TASK TO COMPLETE — In the records below, begin at the line that has "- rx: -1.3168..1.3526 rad" and stop after the line that has "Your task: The"; quote those lines verbatim and nothing more.

EXERCISE INPUT —

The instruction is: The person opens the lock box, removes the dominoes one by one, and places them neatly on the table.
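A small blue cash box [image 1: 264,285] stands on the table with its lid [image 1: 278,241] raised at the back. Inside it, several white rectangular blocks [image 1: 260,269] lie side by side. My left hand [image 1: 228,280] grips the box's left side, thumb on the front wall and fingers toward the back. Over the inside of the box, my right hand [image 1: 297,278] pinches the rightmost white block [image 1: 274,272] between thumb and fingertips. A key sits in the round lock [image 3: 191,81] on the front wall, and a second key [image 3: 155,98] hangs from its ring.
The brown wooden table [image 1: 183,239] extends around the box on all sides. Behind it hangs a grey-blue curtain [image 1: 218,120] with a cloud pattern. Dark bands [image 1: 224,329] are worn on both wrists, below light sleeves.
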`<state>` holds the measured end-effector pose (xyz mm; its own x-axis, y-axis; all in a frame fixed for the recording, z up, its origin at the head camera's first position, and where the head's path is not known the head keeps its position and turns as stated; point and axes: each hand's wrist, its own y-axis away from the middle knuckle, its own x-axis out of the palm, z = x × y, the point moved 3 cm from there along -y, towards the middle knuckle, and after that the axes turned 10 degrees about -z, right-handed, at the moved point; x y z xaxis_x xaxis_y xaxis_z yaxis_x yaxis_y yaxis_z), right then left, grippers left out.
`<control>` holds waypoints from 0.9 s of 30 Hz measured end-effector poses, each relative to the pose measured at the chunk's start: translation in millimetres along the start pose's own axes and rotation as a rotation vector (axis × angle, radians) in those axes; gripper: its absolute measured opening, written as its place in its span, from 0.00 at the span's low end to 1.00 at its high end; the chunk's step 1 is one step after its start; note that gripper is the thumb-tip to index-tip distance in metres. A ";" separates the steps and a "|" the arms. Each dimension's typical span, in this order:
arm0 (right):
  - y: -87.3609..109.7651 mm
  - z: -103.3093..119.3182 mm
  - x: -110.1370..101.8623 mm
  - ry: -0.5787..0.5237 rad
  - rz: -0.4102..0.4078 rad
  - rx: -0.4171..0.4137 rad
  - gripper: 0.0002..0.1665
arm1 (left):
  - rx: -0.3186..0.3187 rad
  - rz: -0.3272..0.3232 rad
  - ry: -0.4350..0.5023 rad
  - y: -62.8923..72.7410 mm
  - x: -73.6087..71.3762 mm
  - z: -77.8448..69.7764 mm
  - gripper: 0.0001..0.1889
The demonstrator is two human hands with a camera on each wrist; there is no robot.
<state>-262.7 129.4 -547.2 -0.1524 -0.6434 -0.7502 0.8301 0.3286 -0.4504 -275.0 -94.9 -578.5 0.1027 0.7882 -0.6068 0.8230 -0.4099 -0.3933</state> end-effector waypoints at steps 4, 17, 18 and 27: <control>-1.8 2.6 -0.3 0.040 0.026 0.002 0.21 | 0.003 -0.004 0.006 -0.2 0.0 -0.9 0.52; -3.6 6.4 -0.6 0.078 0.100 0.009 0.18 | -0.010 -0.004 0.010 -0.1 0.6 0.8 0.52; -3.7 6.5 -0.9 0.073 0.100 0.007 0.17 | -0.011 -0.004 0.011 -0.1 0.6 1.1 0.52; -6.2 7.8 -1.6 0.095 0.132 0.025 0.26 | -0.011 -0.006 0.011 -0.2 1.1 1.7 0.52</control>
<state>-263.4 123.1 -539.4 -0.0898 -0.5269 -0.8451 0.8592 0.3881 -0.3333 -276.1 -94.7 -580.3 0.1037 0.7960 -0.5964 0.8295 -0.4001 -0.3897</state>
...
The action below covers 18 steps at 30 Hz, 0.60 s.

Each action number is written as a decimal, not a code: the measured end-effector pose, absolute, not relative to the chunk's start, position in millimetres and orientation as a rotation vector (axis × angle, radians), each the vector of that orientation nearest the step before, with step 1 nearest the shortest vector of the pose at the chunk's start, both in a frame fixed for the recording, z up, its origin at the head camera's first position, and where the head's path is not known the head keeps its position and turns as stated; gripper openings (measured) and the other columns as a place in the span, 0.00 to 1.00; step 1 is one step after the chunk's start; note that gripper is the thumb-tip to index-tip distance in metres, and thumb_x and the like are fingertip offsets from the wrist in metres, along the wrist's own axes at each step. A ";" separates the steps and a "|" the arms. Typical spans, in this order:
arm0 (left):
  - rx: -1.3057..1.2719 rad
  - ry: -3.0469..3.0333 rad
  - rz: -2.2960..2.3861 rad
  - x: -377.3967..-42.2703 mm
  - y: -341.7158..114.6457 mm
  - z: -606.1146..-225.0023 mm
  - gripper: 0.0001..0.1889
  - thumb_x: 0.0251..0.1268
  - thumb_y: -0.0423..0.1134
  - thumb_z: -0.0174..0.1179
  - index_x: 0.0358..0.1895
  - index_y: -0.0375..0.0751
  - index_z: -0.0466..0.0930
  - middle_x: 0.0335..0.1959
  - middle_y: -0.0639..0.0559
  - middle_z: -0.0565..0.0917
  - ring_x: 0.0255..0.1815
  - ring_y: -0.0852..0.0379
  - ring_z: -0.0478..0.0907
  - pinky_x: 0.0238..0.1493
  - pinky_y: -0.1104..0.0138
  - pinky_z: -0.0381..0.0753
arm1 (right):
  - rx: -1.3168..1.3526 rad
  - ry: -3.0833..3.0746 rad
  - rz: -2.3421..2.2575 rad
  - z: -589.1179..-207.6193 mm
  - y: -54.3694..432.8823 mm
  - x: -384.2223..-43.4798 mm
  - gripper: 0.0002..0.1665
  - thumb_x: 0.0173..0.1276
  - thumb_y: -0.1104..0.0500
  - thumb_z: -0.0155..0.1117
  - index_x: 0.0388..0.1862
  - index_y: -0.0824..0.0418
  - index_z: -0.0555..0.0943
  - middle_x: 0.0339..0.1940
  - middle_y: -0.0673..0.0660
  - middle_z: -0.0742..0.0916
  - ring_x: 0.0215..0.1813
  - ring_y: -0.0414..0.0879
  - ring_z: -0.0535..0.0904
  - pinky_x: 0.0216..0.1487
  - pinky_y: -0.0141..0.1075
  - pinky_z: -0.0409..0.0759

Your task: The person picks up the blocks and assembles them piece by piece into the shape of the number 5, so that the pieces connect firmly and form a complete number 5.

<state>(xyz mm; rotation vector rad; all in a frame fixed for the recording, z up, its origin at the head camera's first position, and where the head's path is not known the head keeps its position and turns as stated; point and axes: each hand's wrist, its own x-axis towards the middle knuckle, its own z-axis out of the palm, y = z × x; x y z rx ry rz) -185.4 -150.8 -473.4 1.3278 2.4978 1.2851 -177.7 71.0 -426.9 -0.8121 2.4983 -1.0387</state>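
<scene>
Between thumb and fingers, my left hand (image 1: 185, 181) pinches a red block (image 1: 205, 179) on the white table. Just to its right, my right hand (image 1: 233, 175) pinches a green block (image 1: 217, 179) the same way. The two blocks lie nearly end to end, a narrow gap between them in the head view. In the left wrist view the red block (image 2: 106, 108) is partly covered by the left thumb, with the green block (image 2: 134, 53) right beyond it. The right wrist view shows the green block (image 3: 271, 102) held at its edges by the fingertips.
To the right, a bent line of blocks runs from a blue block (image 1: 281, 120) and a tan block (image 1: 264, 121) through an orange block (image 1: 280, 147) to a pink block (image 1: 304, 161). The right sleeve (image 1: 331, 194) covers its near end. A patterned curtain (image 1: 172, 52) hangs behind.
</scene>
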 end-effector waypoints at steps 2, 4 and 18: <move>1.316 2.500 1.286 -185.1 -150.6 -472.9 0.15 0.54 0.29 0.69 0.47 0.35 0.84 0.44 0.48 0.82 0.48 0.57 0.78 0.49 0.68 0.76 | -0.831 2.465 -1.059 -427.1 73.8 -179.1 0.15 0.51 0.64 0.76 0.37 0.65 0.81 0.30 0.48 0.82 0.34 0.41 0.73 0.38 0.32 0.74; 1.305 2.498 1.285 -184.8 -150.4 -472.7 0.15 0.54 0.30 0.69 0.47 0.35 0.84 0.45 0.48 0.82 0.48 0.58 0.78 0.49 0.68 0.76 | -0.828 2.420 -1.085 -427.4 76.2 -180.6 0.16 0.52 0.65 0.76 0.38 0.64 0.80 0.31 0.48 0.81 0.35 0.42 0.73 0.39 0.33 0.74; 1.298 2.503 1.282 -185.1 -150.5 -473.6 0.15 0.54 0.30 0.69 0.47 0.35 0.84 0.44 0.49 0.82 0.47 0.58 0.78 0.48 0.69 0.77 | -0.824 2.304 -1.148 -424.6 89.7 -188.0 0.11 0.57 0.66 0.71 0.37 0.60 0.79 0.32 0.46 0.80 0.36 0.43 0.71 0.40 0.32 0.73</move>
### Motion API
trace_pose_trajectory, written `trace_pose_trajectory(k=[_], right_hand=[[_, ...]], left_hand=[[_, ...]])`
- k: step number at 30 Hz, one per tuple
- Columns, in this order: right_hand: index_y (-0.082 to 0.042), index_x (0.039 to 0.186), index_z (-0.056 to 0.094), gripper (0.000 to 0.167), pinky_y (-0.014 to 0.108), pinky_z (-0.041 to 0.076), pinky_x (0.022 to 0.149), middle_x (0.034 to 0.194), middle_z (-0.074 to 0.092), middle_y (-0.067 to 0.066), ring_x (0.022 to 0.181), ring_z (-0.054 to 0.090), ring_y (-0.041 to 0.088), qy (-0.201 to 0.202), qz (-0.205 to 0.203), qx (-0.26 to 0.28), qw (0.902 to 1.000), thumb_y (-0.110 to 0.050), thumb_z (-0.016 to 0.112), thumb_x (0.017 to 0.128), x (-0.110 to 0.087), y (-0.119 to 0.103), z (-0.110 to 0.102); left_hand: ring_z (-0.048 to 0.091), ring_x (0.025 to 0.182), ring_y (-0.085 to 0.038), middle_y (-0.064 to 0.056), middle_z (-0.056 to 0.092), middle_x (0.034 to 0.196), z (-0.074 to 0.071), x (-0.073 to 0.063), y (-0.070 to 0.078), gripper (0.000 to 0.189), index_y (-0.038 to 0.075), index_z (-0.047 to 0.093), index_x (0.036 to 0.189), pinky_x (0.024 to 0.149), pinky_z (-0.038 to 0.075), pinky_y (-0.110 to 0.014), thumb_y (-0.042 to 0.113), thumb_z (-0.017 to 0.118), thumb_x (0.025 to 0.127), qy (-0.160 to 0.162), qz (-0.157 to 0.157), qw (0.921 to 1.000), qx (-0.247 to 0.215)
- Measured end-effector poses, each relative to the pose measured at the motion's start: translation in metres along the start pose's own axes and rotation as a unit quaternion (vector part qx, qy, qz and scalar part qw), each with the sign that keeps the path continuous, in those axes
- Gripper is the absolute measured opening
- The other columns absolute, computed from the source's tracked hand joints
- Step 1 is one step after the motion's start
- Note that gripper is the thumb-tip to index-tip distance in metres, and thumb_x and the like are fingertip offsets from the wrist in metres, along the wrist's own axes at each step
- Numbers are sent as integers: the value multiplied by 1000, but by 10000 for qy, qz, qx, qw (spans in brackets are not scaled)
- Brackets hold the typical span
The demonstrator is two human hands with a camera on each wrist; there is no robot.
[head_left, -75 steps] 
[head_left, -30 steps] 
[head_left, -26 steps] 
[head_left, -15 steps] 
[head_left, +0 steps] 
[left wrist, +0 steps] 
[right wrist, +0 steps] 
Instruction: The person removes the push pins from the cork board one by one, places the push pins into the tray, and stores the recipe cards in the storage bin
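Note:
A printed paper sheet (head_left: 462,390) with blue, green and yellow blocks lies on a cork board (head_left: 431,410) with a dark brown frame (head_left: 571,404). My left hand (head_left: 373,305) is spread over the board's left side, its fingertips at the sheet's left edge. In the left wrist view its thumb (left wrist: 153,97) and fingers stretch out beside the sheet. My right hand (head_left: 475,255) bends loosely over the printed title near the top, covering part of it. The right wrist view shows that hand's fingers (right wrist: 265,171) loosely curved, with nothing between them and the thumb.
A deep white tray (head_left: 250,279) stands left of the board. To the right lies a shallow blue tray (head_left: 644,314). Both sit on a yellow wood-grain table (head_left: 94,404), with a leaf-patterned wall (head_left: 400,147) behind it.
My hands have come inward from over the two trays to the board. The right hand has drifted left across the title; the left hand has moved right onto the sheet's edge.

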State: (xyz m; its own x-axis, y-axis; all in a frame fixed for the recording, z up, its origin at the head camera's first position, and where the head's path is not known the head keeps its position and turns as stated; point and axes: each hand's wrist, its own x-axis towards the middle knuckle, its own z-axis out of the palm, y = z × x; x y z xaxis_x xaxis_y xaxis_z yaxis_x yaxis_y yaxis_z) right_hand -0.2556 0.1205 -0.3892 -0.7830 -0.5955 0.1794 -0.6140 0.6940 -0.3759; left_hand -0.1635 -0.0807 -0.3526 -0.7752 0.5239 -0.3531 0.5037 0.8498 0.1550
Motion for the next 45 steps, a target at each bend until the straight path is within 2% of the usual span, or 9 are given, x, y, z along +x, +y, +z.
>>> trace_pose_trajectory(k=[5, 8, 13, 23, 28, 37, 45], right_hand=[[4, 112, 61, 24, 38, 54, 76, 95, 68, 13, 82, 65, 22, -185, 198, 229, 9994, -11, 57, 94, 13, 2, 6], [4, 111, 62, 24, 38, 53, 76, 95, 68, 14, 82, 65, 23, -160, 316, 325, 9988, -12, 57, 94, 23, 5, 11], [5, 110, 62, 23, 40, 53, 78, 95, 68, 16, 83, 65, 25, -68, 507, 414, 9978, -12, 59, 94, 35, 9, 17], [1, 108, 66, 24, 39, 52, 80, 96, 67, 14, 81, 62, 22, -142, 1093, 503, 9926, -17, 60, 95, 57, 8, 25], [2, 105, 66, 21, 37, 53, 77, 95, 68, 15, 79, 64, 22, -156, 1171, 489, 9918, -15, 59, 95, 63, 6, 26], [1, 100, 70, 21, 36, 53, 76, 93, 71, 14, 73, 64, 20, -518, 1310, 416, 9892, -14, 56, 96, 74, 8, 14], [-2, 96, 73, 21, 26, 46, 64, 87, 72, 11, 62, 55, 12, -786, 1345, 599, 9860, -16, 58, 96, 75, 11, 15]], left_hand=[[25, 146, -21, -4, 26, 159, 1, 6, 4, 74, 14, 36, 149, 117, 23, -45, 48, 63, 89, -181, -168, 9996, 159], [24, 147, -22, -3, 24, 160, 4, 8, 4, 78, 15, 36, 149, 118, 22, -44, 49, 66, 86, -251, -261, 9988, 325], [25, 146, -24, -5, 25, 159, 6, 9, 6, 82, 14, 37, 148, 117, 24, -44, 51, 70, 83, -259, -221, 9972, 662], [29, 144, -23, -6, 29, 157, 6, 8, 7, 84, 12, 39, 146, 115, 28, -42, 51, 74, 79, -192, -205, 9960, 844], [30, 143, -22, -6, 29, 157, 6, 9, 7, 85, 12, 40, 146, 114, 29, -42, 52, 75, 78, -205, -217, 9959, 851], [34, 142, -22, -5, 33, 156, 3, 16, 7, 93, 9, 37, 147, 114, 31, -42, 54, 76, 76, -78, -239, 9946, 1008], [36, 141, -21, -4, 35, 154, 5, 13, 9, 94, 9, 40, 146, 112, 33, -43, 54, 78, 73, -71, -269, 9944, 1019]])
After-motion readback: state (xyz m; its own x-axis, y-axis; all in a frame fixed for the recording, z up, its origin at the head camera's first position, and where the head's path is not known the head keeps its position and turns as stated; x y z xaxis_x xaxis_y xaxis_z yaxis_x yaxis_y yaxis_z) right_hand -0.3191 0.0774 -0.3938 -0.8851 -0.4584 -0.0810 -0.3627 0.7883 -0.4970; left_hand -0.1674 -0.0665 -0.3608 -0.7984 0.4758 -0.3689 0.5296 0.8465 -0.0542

RESPONSE TO THIS TASK —
  - rx: -1.3168..1.3526 rad
  - ry: -3.0833..3.0746 rad
  - rz: -2.3421..2.2575 rad
  - z: -589.1179..-207.6193 mm
  - y: -54.3694..432.8823 mm
  - x: -384.2223..-43.4798 mm
  - gripper: 0.0002..0.1665
  - thumb_x: 0.0173..0.1276
  - thumb_y: -0.1104..0.0500
  - thumb_z: -0.0155..0.1117
  - index_x: 0.0388..0.1862
  - index_y: -0.0824..0.0418
  - index_z: -0.0555..0.0943
  - middle_x: 0.0339..0.1940
  - middle_y: -0.0673..0.0660
  - middle_z: -0.0742..0.0916
  - ring_x: 0.0215..0.1813
  - ring_y: -0.0414..0.0879
  - ring_z: -0.0535..0.0904
  - pinky_x: 0.0216..0.1487
  - pinky_y: -0.0141..0.1075
  - pinky_z: -0.0409..0.0759

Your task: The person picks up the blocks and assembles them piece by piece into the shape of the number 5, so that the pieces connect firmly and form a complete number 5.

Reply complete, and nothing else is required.